A miserable domestic agriculture harvest in 2007 due to heavy floods in August is being fingered for the spike in the price of food and severe food shortages. ‘’Based on the most recent government estimates, total cereal production in 2007 is about three million tonnes, a significant reduction from the four million tonnes of the previous year,’’ states the Food and Agriculture Organisation (FAO).
The country saw a drastic drop in maize—650,000 tonnes less, 33 percent down from the previous year—and rice—400,000 tonnes less, or 25 percent down from the previous year, adds the Rome-based U.N. agency. ‘’With this low 2007 production, the cereal deficit for the 2007/2008 marketing year is estimated at 1.6 million tonnes.’’
Note that biofuels is conspicuously absent as a cause.
This may be a year in which many things change. The governments of the worlds insistence in tampering with markets to artificially increase the demand for biofuels plus massive subsidies to farmers has no doubt caused harm. However, that harm is often overstated:
Ethanol is an easy target for the sensationalists. The pun is more accurate than the accusation: A maze of interrelated factors affect the price of maize and most other foodstuffs. The growing economies of India and China require energy, and demand from these two Asian giants as well as sustained demand from other advanced economies has spurred a long-term rise in oil prices. Higher oil prices bump food prices; it takes energy to raise and transport food.
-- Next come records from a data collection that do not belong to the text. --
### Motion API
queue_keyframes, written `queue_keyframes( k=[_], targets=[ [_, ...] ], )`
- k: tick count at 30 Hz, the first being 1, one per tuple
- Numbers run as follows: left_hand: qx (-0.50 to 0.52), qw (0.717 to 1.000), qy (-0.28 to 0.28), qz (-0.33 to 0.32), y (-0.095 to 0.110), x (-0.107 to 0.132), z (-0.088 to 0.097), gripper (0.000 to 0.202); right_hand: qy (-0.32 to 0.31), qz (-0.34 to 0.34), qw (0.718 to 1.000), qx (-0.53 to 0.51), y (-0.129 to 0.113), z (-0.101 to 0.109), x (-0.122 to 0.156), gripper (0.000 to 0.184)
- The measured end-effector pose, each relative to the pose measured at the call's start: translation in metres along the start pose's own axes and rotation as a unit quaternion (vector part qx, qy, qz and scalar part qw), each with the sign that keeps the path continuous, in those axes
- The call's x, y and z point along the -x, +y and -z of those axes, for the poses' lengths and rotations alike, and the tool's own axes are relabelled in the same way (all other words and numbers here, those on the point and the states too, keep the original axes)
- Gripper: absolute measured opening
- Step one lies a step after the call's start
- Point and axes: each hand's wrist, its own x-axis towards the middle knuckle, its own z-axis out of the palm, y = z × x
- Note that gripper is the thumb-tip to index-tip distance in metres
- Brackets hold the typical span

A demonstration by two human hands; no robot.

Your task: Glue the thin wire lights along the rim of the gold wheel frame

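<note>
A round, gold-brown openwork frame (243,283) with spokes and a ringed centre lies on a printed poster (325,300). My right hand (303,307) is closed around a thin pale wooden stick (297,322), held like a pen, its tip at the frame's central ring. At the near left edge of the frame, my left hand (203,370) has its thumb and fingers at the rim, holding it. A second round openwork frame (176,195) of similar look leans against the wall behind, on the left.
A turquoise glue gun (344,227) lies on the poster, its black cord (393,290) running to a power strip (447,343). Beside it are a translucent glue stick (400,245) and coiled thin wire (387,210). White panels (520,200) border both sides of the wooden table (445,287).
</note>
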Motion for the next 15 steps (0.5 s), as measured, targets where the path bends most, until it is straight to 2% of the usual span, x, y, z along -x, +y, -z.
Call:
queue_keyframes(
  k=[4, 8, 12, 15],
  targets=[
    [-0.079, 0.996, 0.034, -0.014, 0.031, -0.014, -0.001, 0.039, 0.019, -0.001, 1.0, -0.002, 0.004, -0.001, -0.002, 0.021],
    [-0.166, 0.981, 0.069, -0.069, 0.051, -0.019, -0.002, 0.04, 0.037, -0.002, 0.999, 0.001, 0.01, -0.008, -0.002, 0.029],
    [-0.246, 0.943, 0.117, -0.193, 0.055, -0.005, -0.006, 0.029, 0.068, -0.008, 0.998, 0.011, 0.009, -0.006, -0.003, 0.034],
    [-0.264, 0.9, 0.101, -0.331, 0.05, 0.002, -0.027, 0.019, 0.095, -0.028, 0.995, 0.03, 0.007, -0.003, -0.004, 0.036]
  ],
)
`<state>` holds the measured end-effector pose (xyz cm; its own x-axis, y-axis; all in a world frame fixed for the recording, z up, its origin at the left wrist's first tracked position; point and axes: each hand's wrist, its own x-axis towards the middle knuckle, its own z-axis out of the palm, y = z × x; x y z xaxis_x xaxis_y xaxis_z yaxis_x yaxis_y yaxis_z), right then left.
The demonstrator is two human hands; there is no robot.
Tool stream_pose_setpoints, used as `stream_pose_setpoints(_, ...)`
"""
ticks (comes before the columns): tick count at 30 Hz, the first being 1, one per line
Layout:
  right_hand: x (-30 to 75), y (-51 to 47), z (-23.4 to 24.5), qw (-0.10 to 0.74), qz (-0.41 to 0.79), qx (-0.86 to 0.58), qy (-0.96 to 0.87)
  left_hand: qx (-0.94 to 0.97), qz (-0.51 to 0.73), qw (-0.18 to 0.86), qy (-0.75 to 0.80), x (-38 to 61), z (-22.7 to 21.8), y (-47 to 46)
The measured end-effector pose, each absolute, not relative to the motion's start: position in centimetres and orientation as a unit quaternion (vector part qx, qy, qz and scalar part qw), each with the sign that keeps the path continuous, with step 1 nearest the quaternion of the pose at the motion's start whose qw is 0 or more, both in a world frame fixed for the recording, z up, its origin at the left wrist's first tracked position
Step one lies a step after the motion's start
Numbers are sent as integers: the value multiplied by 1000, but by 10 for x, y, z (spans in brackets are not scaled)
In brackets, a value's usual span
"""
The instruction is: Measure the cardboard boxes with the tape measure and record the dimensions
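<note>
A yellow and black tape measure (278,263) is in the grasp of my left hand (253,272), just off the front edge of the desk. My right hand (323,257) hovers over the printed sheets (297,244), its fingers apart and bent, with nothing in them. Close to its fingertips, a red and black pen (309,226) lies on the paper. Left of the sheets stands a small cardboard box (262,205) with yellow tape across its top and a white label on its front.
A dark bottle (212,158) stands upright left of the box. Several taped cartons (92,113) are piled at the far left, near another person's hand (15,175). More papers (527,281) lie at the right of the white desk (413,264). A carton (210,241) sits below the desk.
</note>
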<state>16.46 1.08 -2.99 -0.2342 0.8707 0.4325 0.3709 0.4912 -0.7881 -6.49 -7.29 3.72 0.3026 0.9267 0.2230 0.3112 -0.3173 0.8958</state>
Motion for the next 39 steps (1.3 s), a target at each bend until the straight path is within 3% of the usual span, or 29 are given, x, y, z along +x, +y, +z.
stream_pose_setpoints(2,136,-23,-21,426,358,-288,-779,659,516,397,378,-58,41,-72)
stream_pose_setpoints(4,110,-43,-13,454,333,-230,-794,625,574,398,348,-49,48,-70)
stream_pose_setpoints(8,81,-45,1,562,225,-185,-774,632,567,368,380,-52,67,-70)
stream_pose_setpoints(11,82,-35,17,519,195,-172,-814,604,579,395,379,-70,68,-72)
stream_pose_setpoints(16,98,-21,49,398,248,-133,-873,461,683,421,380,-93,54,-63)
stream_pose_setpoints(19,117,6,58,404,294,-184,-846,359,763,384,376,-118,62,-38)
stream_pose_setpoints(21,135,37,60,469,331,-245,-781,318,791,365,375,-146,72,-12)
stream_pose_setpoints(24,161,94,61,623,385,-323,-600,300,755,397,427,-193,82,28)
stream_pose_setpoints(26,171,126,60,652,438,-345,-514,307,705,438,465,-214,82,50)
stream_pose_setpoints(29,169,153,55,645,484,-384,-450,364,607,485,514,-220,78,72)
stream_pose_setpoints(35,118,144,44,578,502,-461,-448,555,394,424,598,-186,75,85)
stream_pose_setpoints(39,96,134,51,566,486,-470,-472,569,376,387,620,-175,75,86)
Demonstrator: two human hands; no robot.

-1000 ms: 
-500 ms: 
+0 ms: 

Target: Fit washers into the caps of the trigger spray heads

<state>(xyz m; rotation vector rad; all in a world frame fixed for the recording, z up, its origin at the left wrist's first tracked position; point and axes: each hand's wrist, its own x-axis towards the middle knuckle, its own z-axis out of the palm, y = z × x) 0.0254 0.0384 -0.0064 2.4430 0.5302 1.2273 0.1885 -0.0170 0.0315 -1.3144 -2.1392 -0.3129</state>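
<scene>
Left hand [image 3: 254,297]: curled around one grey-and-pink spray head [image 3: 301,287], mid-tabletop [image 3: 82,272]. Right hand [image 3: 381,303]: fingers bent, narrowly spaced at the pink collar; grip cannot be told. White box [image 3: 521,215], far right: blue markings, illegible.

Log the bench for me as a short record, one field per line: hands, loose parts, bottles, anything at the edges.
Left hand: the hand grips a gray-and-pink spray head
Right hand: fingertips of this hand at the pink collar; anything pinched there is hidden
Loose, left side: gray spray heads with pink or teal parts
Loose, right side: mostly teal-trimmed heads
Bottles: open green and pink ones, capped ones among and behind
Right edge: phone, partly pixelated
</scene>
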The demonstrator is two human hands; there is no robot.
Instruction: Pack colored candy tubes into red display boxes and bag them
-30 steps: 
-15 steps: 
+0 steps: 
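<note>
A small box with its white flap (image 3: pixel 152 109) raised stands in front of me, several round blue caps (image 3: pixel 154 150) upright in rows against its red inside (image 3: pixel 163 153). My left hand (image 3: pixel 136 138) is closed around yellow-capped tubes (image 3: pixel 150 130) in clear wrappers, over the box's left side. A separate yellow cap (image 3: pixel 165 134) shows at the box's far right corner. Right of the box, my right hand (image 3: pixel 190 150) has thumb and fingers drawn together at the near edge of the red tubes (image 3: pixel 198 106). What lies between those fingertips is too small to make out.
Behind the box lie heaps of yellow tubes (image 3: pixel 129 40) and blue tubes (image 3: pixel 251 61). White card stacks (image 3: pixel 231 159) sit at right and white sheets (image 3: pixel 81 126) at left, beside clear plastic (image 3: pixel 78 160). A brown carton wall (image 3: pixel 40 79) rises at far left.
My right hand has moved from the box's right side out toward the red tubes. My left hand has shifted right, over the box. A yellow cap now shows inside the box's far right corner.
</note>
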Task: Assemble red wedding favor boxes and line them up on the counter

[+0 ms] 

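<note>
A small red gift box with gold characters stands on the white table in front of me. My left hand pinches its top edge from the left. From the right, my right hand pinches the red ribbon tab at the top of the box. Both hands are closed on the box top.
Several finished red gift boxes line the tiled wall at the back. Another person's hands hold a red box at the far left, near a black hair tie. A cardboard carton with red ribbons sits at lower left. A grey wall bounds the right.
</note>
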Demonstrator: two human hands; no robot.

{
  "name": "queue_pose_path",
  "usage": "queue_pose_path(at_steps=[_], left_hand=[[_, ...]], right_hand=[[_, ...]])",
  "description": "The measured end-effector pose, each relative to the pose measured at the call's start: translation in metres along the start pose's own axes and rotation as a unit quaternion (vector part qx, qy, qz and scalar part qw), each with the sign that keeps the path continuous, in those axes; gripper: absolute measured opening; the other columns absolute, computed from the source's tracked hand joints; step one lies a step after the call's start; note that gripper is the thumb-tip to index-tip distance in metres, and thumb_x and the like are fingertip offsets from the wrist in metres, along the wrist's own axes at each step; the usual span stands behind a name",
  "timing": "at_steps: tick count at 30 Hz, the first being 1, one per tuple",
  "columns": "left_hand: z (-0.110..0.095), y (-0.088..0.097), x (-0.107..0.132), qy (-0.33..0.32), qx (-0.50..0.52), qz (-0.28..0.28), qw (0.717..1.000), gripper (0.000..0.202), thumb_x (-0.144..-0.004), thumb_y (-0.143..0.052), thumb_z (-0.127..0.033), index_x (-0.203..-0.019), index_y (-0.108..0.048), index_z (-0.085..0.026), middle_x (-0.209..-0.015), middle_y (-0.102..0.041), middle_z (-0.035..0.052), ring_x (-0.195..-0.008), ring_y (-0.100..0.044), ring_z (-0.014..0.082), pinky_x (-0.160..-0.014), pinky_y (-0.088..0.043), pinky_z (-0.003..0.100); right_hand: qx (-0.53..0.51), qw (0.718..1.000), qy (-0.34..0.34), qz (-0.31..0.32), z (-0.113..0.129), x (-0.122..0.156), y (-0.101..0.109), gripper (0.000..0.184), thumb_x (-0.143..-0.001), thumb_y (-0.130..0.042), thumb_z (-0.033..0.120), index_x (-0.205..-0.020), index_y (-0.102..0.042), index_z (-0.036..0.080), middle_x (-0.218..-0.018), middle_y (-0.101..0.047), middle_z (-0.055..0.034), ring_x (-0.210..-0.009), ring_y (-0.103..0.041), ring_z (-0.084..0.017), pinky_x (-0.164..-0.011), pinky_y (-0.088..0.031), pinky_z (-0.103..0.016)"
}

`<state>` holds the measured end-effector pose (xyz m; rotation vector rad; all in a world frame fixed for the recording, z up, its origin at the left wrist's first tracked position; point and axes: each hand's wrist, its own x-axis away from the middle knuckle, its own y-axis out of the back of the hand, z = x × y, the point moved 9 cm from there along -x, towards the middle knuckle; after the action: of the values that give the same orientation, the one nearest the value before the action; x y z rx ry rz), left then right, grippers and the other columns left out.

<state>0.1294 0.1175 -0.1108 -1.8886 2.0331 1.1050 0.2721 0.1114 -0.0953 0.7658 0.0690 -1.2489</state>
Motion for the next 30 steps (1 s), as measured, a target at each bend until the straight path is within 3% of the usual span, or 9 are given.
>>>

And that does mention weather and the effects that this has had.
Finally, Angela Merkel ways in, Bad policy, not biofuel, drive food prices
Bad agricultural policies and changing eating habits in developing nations are primarily to blame for rising food prices, not biofuel production as some critics claim, German Chancellor Angela Merkel said on Thursday.
Environmentalists and humanitarian groups have stepped up campaigning against biofuels, arguing they divert production away from food and animal feed while contributing to sharp rises in the price of cereals and milk products.
But Merkel, whose country is Europe’s largest biofuel producer, said the rise in food prices was not mainly due to biofuels but to “inadequate agricultural policies in developing countries” as well as “insufficient forecasts of changes in nutritional habits” in emerging markets.
“If you travel to India these days, then a main part of the debate is about the ‘second meal’,” Merkel said.
“People are eating twice a day, and if a third of one billion people in India do that, it adds up to 300 million people. That’s a large part of the European Union,” she said.
“And if they suddenly consume twice as much food as before and if 100 million Chinese start drinking milk too, then of course our milk quotas become skewed, and much else too,” she said
The truth is the primary causes of rising food and oil prices are systemic in origin. There is no quick fix.
The best we can do is reduce government interference with the market, rather than mandate (as our Democratic candidates want) more government interference.